🤖 AI Summary
Training multimodal large language models (MLLMs) faces challenges including deep coupling of heterogeneous architectures, rigid parallelization logic, poor system scalability, and high engineering overhead. To address these, we propose a model-centric distributed training framework that decouples model definition from communication and parallelization logic, enabling a plug-and-play three-dimensional parallelism strategy library for low-overhead, highly scalable training of arbitrary multimodal models. The framework features modular design, native support for Mixture-of-Experts (MoE) architectures, and flexible configuration interfaces, significantly reducing integration complexity for new modalities.

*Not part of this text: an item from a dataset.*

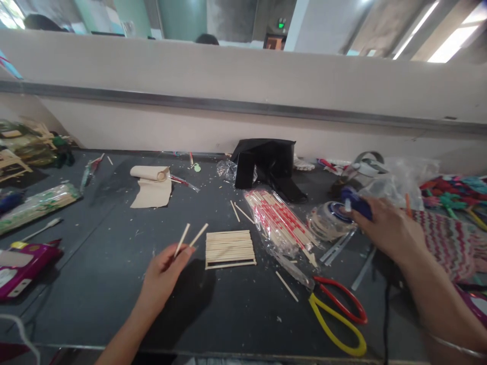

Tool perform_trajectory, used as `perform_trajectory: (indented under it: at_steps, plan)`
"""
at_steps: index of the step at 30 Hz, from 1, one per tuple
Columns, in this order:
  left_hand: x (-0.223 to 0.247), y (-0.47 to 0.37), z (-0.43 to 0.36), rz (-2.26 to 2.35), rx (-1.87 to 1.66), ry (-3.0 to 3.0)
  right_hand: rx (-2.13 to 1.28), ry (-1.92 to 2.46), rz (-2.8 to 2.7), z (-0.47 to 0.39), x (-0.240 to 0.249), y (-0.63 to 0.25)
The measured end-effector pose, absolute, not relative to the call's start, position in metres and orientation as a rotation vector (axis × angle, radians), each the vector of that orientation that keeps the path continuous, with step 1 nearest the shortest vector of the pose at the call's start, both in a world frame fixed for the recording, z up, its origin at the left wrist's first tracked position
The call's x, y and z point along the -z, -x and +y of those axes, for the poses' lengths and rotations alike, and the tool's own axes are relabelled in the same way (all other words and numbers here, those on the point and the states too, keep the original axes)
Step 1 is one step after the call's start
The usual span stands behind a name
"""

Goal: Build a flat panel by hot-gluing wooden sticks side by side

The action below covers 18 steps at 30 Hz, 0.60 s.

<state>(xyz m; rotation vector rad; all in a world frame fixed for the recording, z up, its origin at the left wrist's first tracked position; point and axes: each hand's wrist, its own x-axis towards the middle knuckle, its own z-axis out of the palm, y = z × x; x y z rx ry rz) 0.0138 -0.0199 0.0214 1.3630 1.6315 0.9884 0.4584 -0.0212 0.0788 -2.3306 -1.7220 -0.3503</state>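
Note:
Two short wooden sticks (pixel 198 234) stand up from the closed fingers of my left hand (pixel 167 271). Just right of that hand lies a small flat panel of wooden sticks (pixel 230 246) set side by side, with a gap before its nearest stick. My right hand (pixel 391 228) is wrapped round a blue glue gun (pixel 356 203), partly hidden by the fingers, above a roll of clear tape (pixel 327 220). Clear glue sticks (pixel 338 247) lie below it. Between the hands is a plastic packet of wooden chopsticks (pixel 281 220).
Scissors with red and yellow handles (pixel 338 314) lie near the front edge. A black folded object (pixel 266 165) stands at the back. Left are a rolled beige cloth (pixel 152 185) and a magenta box (pixel 26 268). Knitted fabric (pixel 445 238) and a black cord (pixel 387 314) are right.

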Motion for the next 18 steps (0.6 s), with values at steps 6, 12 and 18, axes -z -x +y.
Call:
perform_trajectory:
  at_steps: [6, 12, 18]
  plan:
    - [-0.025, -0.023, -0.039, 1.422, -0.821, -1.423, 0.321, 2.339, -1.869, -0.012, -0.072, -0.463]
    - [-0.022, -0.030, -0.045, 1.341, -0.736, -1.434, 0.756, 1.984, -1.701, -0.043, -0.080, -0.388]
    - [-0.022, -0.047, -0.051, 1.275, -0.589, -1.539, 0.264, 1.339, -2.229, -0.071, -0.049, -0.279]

Experiments on a 128-GPU cluster achieve a per-GPU throughput exceeding 2,800 tokens/s and natively support context lengths up to 160K. This substantially improves training efficiency and scalability for large-scale multimodal LLMs.
📝 Abstract
Recent advances in large language models (LLMs) have driven impressive progress in omni-modal understanding and generation. However, training omni-modal LLMs remains a significant challenge due to the heterogeneous model architectures required to process diverse modalities, necessitating sophisticated system design for efficient large-scale training. Existing frameworks typically entangle model definition with parallel logic, incurring limited scalability and substantial engineering overhead for end-to-end omni-modal training. %
We present veomni, a modular and efficient training framework to accelerate the development of omni-modal LLMs. veomni introduces model-centric distributed recipes that decouples communication from computation, enabling efficient 3D parallelism on omni-modal LLMs. veomni also features a flexible configuration interface supporting seamless integration of new modalities with minimal code change. %
Using veomni, a omni-modal mixture-of-experts (MoE) model with 30B parameters can be trained with over 2,800 tokens/sec/GPU throughput and scale to 160K context lengths via 3D parallelism on 128 GPUs, showcasing its superior efficiency and scalability for training large omni-modal LLMs.